診療報酬は、大きく「包括評価部分」と「出来高評価部分」に分かれる。包括評価部分はいわゆる”Hospital fee的要素”(医療機関の運営コスト等入院医療における基本的費用に対する報酬)、出来高評価部分は”Doctor fee的要素”(医師による疾病の診断や治療等、医師の技術料部分に当たるサービス費用に対する報酬)になる。具体的に、以下で整理してみる。
■ 包括評価および出来高評価の範囲
◆包括評価の範囲 ~ホスピタルフィー的要素~
・入院基本料
・検査(内視鏡検査の技術料、病理診断、病理学的判断料を除く)
・画像診断(画像診断管理加算、選択的動脈造影カテーテル手技を除く),
・投薬料
・注射料
・リハビリテーション・精神科専門療法における調剤料
・1000点未満の処置料
・手術・麻酔の部で算定する薬剤・特定保険医療材料以外の薬剤・材料料
・病理標本作成資料 etc
◆出来高評価の範囲 ~ドクターフィー的要素~
・手術料
・麻酔料
・放射線治療
・リハビリテーション料、精神科療法
・内視鏡検査料
・1000点以上の処置料
・医学管理料
・心臓カテーテル法による検査
・病理診断、病理学的検査判断
・選択的動脈造影カテーテル手技
・指導管理料
・手術・麻酔の部で算定する薬剤・特定保険医療材料 etc
4.私が感じる疑問 ~次回のOutputに向けて~
私は、以前からこの”Hospital fee的要素”と”Doctor fee的要素”の分類について疑問を感じていた。それは”特定保険医療材料”と”それ以外の材料”に分類がなされている点である。

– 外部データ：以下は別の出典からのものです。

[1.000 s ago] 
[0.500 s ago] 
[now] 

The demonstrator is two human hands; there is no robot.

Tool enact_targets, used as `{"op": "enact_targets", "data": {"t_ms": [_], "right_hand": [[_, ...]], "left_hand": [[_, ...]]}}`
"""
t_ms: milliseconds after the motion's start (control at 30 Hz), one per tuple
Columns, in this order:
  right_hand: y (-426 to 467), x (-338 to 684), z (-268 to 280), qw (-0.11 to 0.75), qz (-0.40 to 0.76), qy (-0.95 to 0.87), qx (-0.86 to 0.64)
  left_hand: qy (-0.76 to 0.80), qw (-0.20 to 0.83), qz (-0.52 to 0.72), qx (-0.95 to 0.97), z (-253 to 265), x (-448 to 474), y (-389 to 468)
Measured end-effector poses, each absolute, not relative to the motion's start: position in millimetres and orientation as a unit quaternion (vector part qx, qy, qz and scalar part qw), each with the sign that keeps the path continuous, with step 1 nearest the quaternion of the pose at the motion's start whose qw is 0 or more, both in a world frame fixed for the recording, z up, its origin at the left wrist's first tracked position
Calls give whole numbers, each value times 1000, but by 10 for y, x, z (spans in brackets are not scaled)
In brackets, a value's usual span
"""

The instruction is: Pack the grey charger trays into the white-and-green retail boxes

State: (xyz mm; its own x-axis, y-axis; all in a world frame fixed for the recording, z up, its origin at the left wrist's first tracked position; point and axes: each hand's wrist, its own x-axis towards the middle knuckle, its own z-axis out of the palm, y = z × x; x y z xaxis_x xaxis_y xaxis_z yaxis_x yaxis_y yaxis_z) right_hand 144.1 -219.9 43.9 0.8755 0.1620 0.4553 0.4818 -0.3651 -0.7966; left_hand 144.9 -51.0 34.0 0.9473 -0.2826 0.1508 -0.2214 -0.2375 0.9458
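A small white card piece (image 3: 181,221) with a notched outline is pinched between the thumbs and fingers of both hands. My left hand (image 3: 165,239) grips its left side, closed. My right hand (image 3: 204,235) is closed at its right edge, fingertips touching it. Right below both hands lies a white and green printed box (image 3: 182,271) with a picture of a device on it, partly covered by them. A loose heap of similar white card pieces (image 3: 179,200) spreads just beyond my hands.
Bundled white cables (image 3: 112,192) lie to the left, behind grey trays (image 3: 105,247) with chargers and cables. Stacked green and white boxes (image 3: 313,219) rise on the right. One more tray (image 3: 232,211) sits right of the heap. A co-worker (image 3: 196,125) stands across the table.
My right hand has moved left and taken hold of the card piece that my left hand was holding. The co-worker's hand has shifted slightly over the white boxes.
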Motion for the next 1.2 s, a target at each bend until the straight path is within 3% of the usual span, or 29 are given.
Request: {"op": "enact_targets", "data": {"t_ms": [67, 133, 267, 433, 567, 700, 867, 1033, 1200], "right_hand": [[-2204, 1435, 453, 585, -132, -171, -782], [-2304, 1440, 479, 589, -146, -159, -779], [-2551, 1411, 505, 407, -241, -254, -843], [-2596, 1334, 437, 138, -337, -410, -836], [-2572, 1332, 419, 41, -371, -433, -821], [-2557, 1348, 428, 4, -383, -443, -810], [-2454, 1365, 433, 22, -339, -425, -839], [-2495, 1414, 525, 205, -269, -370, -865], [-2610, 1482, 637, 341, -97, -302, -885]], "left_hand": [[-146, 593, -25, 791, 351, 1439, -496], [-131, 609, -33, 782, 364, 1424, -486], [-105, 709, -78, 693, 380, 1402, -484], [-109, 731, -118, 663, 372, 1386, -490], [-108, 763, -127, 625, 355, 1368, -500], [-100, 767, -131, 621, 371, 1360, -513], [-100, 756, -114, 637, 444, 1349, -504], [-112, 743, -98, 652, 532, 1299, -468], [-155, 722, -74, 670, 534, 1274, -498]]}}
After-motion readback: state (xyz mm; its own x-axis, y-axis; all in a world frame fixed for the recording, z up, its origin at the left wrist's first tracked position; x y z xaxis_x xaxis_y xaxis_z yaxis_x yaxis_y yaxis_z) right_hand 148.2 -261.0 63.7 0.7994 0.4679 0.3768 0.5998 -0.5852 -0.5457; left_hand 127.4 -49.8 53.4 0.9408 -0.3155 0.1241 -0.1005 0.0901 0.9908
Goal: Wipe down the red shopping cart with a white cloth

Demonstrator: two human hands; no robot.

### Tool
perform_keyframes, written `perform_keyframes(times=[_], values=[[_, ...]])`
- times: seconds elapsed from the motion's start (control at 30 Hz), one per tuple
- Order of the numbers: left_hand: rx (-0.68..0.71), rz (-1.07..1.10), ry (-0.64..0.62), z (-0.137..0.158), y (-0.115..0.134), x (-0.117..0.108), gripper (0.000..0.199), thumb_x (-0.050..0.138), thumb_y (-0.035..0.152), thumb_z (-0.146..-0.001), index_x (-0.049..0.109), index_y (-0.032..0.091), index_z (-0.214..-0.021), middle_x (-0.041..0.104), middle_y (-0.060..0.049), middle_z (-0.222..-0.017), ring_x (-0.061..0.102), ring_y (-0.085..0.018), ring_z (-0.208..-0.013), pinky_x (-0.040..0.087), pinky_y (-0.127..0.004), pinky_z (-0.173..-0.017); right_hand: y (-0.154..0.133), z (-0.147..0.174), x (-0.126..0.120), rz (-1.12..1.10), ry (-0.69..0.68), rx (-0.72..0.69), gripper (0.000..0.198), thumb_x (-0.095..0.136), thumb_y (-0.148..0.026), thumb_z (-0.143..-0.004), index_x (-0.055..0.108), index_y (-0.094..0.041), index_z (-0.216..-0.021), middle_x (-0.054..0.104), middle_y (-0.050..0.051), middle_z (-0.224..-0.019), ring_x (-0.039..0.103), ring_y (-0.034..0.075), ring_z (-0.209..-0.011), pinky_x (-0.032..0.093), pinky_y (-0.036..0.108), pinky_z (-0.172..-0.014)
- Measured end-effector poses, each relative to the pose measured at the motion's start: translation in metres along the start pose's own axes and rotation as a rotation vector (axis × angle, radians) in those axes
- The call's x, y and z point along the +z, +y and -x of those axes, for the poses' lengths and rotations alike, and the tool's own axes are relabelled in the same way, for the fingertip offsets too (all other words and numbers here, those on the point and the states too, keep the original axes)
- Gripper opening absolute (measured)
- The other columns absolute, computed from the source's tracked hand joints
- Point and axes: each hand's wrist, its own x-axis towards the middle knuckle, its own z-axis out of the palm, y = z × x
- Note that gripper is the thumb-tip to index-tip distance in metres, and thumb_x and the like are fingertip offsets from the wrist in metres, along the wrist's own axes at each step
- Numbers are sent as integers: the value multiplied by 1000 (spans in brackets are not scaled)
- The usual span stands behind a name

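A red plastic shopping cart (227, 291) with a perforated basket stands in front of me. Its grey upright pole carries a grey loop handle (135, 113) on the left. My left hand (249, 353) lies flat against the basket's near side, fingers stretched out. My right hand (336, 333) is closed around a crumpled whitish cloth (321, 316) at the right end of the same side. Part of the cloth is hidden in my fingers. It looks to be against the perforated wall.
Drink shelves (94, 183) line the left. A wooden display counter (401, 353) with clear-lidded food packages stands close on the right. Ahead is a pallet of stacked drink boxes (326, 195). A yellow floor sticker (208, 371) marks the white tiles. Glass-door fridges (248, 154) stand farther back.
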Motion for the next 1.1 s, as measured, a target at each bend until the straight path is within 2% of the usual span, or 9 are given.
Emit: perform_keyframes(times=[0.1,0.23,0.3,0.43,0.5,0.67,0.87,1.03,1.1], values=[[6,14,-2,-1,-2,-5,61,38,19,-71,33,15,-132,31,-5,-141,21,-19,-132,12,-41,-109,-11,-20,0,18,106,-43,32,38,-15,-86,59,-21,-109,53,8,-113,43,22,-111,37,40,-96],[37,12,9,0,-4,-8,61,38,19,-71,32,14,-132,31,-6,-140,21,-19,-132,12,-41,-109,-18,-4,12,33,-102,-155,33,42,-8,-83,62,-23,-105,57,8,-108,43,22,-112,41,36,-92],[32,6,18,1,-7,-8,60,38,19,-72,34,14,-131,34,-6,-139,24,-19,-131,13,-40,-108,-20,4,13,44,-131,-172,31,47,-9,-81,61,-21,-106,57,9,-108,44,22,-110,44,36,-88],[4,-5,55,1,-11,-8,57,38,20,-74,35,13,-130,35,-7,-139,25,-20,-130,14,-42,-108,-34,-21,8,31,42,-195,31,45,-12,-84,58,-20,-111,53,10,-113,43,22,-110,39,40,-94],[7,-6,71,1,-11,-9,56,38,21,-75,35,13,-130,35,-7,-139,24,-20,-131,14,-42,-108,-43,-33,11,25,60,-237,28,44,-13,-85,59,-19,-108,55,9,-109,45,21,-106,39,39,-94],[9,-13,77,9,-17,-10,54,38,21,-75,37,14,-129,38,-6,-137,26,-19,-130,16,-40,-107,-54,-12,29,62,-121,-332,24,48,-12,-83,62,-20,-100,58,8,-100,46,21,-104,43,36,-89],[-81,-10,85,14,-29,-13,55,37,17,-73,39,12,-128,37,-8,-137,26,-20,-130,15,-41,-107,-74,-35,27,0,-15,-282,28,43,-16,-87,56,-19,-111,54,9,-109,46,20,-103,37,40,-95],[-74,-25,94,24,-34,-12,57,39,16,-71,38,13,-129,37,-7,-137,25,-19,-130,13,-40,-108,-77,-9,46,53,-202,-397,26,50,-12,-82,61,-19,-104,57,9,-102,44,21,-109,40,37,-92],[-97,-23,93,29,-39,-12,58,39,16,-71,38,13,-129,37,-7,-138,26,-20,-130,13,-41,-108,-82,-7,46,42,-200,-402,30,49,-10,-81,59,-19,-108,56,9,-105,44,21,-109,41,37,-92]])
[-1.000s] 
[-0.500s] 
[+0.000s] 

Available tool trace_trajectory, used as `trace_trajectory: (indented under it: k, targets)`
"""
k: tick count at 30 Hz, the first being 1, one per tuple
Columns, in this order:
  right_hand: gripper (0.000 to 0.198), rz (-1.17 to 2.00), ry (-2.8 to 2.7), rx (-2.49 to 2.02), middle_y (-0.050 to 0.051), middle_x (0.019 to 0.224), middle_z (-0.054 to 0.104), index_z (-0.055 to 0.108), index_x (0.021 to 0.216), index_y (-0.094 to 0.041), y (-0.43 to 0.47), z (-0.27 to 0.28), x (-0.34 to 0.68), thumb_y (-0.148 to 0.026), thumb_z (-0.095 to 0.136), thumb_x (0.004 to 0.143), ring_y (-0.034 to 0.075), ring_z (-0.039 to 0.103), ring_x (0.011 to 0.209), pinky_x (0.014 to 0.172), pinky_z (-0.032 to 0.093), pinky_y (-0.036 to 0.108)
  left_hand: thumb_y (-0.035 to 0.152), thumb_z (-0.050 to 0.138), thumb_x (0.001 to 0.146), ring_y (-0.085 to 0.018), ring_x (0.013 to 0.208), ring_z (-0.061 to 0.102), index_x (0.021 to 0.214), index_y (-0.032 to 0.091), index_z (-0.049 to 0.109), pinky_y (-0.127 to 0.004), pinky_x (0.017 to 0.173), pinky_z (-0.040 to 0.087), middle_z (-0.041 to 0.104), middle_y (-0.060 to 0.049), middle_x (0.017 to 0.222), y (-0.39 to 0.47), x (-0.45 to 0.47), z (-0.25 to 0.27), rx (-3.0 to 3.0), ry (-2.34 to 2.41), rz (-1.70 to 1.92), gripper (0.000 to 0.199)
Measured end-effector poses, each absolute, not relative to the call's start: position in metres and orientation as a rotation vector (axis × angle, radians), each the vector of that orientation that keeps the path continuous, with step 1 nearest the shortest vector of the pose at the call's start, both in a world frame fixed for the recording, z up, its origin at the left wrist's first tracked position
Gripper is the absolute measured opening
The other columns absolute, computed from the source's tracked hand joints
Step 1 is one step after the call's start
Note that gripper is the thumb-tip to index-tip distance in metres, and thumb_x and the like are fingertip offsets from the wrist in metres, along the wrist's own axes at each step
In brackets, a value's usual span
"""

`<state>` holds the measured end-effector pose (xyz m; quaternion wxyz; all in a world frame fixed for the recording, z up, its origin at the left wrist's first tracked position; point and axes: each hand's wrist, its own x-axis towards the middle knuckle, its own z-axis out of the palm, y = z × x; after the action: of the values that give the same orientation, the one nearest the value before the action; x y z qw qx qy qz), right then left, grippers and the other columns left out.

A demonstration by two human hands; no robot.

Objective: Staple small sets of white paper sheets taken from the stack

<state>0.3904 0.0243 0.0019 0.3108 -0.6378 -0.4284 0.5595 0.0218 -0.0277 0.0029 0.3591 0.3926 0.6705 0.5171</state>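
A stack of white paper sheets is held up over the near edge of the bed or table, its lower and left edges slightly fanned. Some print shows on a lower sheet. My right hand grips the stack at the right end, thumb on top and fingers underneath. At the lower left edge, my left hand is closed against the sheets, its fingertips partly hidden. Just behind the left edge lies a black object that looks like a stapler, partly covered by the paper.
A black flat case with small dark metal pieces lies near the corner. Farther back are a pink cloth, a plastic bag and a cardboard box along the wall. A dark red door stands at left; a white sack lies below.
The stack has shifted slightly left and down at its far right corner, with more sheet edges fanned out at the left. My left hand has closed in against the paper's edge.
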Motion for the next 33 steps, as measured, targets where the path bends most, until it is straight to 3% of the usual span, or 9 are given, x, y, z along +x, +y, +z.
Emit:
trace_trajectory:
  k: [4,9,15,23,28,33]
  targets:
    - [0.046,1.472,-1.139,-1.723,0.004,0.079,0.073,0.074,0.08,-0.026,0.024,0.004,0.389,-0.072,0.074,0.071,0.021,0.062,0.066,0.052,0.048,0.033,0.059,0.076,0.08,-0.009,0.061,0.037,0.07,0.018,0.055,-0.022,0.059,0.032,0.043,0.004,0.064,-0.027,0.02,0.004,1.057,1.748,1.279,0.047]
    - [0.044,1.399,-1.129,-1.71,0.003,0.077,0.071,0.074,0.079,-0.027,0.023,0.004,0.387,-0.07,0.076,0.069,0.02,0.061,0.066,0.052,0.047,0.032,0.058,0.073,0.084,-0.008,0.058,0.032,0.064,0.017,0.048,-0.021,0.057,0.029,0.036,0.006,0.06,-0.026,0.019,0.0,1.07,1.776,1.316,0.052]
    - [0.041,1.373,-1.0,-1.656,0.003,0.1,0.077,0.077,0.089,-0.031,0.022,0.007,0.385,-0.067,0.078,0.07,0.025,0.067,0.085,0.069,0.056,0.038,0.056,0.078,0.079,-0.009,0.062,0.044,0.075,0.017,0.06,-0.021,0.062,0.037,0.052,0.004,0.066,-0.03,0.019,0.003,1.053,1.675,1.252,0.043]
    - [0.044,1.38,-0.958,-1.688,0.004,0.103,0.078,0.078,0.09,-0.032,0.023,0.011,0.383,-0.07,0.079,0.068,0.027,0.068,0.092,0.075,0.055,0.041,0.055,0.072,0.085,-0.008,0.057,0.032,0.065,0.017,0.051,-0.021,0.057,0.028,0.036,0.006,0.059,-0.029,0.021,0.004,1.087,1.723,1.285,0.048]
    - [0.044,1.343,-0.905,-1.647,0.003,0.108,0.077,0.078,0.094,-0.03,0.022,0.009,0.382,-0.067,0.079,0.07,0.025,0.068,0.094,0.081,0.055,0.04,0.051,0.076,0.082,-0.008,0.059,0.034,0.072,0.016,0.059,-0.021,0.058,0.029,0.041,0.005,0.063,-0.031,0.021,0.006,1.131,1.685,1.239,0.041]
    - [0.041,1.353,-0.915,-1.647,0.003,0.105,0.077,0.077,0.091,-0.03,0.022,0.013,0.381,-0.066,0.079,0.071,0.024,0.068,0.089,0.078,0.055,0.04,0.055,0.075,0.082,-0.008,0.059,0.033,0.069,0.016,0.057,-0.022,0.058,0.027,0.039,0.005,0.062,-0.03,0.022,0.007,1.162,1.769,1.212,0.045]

特定保険医療材料には保険償還価格が設定され、手術や麻酔の部で使用した場合には出来高加算できる(但し、画像診断や処置を行った際に使用した特定保険医療材料については、”包括”の対象となり保険償還価格は算定出来ない。一部例外あり)。
しかし実際には、手術を行う中で特定保険医療材料には該当しない医療材料も数多く使用する。例えば、縫合糸や衛生材料であるガーゼ、腹腔鏡下手術で使用するトロカーなどがそれに該当する。これら医療材料は、手術料(技術料)の中に包括されてしまっているわけだが、他にも手術医療機器加算(超音波凝固切開装置、自動吻合器 etc)といった技術料に加算した包括も存在する。使用した場合には出来高加算できますよといったもの。
では、「なぜこのように、包括評価と出来高評価が混在した制度になっているのか?」「もしくは、なぜそうなってしまったのか?」この手術の部での算定を巡る議論に関しては、現行制度の建付けを踏まえ、もう少し情報整理した上で、次回Outputしていく。